• _Exercise objective_
Restate the following entries exactly. Keep the pictures out.
----- Entries supplied -----
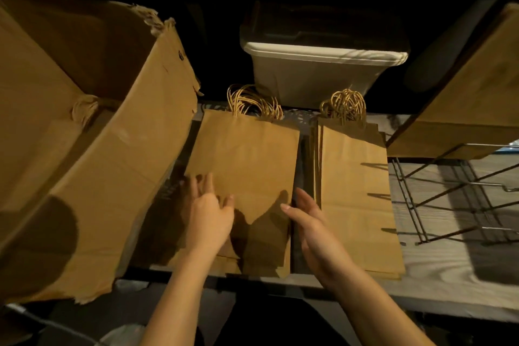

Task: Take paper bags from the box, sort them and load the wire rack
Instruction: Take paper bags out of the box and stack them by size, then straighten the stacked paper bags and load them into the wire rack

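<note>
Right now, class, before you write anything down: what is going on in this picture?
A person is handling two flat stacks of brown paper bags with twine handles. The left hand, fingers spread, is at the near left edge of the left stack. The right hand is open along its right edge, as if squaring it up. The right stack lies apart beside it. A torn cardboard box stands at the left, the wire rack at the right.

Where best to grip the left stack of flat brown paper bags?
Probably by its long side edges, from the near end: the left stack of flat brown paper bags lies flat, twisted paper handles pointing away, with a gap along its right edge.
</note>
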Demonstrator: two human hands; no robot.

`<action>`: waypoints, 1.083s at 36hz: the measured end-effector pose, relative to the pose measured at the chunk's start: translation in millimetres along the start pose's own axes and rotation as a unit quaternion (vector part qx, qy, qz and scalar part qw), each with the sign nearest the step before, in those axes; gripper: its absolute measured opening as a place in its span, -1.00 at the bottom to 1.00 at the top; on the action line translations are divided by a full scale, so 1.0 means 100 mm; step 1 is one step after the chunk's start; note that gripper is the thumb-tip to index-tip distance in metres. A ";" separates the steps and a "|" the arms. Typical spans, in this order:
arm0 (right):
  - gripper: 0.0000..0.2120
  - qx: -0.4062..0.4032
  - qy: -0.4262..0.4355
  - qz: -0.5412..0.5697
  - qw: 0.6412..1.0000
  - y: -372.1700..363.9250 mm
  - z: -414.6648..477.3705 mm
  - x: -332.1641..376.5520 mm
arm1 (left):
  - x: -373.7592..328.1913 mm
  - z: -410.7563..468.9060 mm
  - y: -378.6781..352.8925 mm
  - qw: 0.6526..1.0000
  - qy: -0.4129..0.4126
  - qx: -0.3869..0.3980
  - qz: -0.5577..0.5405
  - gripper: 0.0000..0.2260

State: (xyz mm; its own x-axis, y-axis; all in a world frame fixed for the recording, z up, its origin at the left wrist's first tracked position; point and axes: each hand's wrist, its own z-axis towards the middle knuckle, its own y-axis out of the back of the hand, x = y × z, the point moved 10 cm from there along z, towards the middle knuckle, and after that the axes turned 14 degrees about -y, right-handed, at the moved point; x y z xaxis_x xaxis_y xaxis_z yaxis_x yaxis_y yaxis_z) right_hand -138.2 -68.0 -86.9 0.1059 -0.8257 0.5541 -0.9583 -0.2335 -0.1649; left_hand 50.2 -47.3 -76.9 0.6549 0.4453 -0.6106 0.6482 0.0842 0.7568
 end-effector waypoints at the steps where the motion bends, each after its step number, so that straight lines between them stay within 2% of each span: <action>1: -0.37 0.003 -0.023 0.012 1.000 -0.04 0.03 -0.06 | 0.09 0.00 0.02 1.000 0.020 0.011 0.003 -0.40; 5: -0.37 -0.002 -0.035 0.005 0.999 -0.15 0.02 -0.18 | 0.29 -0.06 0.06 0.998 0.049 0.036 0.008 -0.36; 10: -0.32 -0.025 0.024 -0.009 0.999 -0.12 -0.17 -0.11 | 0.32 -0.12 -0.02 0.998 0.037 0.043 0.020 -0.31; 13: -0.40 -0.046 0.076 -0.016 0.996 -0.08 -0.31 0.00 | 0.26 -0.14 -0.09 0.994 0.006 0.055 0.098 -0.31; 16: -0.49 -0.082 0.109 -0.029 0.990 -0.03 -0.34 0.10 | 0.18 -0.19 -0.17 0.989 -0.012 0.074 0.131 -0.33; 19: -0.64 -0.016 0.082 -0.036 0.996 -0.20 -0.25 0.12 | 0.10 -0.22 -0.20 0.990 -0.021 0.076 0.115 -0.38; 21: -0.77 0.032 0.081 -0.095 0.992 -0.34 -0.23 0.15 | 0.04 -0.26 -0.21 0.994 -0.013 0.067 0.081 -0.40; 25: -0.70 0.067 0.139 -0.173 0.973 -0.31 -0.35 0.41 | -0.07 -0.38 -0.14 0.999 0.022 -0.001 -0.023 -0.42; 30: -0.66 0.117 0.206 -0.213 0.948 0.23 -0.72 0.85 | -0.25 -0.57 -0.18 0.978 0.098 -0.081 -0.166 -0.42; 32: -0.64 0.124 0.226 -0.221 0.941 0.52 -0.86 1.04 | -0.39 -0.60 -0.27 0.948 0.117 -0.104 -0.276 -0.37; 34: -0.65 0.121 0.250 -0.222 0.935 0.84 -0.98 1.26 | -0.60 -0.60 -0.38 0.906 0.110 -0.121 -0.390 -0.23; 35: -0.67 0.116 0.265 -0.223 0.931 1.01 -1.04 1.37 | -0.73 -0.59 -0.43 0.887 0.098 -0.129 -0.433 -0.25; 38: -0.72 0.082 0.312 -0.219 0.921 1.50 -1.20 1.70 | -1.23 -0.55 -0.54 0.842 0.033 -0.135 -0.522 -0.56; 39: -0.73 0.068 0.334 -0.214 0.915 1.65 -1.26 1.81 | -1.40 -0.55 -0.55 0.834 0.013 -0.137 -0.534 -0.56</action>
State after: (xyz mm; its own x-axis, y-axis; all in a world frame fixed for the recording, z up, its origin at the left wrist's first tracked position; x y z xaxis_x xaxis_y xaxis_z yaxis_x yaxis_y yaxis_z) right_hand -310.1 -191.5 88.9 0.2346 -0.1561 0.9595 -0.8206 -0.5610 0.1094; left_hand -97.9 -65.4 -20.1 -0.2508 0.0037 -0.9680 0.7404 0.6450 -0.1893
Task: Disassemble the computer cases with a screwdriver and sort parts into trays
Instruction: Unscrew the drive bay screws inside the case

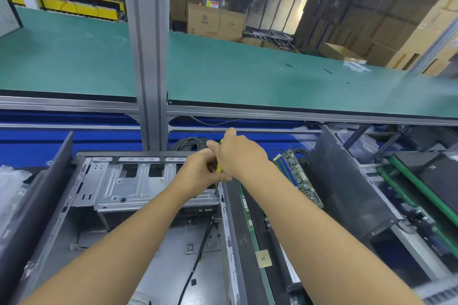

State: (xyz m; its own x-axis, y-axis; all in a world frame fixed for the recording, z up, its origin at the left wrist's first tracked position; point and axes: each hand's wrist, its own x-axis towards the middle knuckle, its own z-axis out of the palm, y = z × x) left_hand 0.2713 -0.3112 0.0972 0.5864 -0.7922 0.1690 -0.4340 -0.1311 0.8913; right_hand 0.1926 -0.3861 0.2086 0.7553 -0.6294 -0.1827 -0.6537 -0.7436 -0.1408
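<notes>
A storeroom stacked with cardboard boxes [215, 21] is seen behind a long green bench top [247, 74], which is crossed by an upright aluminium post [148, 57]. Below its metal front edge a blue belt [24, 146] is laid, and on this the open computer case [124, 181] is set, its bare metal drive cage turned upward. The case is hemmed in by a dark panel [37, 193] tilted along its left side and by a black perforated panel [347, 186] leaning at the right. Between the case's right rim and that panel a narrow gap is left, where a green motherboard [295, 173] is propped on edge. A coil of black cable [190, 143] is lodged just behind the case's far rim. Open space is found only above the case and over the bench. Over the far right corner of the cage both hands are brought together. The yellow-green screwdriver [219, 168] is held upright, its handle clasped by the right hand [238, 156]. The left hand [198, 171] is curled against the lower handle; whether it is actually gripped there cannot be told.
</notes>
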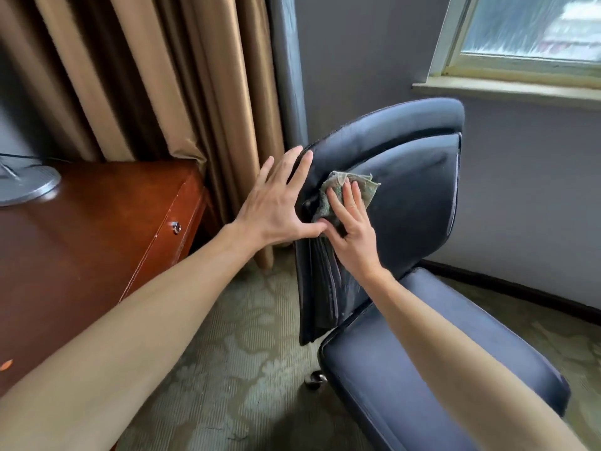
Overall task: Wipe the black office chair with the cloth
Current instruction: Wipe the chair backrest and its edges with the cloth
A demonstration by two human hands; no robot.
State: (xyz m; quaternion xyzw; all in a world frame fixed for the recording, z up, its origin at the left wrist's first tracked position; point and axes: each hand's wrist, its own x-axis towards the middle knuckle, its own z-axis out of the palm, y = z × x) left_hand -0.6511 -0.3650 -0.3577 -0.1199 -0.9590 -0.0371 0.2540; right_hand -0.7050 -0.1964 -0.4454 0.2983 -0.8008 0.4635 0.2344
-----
• _Task result_
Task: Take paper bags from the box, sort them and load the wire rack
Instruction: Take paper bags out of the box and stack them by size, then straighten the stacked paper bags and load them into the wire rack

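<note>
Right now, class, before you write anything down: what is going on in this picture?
A person is handling two flat stacks of brown paper bags with twine handles. The left hand, fingers spread, is at the near left edge of the left stack. The right hand is open along its right edge, as if squaring it up. The right stack lies apart beside it. A torn cardboard box stands at the left, the wire rack at the right.

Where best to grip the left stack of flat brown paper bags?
Probably by its long side edges, from the near end: the left stack of flat brown paper bags lies flat, twisted paper handles pointing away, with a gap along its right edge.
</note>
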Demonstrator: two human hands; no robot.

`<action>`: waypoints, 1.083s at 36hz: the measured end-effector pose, relative to the pose measured at the chunk's start: translation in millimetres along the start pose's own axes and rotation as a unit quaternion (vector part qx, qy, qz and scalar part qw), each with the sign nearest the step before, in those axes; gripper: its absolute measured opening as a place in its span, -1.00 at the bottom to 1.00 at the top; on the action line translations are divided by a full scale, so 1.0 means 100 mm; step 1 is one step after the chunk's start; note that gripper is the thumb-tip to index-tip distance in metres. A ";" separates the steps and a "|" the arms. Typical spans, in this order:
arm0 (right):
  - gripper: 0.0000..0.2120
  - qx: -0.4062..0.4032
  - qy: -0.4262..0.4355
  - qz: -0.5412..0.5697
  - qw: 0.6412..1.0000
  - y: -372.1700..363.9250 mm
  - z: -414.6648..477.3705 mm
  - x: -332.1641..376.5520 mm
arm1 (left):
  - x: -373.7592..328.1913 mm
  - z: -410.7563..468.9060 mm
  - y: -378.6781..352.8925 mm
  - qw: 0.6526..1.0000
  - qy: -0.4129..0.4126
  - qx: -0.3869..0.3980
  - qz: -0.5577..0.5405
  - gripper: 0.0000..0.2260

State: (xyz mm; its own x-axis, y-axis; all in a world frame fixed for the recording, z up, its origin at the left wrist's first tracked position; point and axes: each hand's wrist, its own z-axis towards the middle knuckle, its own y-axis out of the back of the hand, x = y × z, the point moved 10 cm from there along z, towards the middle knuckle, and after that the axes turned 14 degrees about -y, right-handed, at the moved point; x y z xaxis_x xaxis_y xaxis_z yaxis_x yaxis_y yaxis_z) right_hand -138.2 -68.0 -86.9 0.1059 -0.8257 0.5541 -0.9583 -0.2335 -0.1649; left_hand 50.2 -47.3 -76.9 0.6549 0.4453 -0.6106 0.6482 0.0842 0.7568
 end-effector waypoints at the steps where the motion bends, each after its step number, so that straight lines between them stay within 2% of each span: <action>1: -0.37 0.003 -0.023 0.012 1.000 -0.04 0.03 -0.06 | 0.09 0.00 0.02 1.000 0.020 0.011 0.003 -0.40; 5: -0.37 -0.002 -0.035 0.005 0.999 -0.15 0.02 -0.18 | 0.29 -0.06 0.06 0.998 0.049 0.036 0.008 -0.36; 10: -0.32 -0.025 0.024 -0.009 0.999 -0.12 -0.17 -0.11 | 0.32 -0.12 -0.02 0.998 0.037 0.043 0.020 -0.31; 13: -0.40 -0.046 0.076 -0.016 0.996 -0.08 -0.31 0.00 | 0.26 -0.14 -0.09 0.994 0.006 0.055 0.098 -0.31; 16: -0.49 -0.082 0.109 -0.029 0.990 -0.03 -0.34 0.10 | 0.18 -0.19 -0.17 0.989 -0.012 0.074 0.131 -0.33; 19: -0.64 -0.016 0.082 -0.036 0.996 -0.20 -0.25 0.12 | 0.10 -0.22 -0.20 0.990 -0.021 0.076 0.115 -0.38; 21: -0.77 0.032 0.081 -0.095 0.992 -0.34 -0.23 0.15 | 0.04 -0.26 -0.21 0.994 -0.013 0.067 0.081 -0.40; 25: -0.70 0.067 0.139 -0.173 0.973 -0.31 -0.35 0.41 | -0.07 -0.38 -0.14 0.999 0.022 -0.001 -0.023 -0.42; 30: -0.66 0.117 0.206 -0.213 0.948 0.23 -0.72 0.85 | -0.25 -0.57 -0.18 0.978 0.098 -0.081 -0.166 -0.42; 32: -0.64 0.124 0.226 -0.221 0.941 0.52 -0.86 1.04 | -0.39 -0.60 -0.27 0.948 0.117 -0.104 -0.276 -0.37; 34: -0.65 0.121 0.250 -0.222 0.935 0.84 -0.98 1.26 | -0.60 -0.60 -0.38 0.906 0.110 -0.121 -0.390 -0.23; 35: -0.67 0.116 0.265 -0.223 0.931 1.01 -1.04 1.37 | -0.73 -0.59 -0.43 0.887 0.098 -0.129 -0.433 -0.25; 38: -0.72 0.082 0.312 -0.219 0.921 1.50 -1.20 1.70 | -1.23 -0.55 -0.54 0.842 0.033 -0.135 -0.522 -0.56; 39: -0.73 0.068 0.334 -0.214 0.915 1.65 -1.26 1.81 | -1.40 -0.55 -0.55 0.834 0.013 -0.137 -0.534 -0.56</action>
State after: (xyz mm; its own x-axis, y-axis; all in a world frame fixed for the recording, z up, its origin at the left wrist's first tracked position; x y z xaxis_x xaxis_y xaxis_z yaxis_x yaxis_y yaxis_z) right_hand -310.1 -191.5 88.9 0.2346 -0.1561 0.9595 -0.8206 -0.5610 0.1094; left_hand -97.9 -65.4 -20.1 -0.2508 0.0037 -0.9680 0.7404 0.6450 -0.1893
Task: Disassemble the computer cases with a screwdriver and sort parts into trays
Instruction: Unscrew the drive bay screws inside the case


State: (xyz m; its own x-axis, y-axis; all in a world frame fixed for the recording, z up, its origin at the left wrist's first tracked position; point and axes: each hand's wrist, its own x-axis towards the middle knuckle, its own z-axis out of the palm, y = z × x) left_hand 0.2713 -0.3112 0.0972 0.5864 -0.7922 0.1690 -0.4340 -0.1311 0.8913; right_hand 0.1926 -0.3861 0.2086 0.7553 -0.6294 -0.1827 -0.6537 -0.7436 -0.1408
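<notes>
A storeroom stacked with cardboard boxes [215, 21] is seen behind a long green bench top [247, 74], which is crossed by an upright aluminium post [148, 57]. Below its metal front edge a blue belt [24, 146] is laid, and on this the open computer case [124, 181] is set, its bare metal drive cage turned upward. The case is hemmed in by a dark panel [37, 193] tilted along its left side and by a black perforated panel [347, 186] leaning at the right. Between the case's right rim and that panel a narrow gap is left, where a green motherboard [295, 173] is propped on edge. A coil of black cable [190, 143] is lodged just behind the case's far rim. Open space is found only above the case and over the bench. Over the far right corner of the cage both hands are brought together. The yellow-green screwdriver [219, 168] is held upright, its handle clasped by the right hand [238, 156]. The left hand [198, 171] is curled against the lower handle; whether it is actually gripped there cannot be told.
</notes>
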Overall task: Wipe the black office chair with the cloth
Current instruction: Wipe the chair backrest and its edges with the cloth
A demonstration by two human hands; no robot.
State: (xyz m; quaternion xyzw; all in a world frame fixed for the recording, z up, its origin at the left wrist's first tracked position; point and axes: each hand's wrist, its own x-axis towards the middle knuckle, its own z-axis out of the palm, y = z × x) left_hand -0.6511 -0.3650 -0.3577 -0.1199 -0.9590 -0.0371 0.2540; right_hand -0.7050 -0.1964 -0.4454 0.2983 -0.8008 0.4635 0.2344

That is the complete output for this exercise.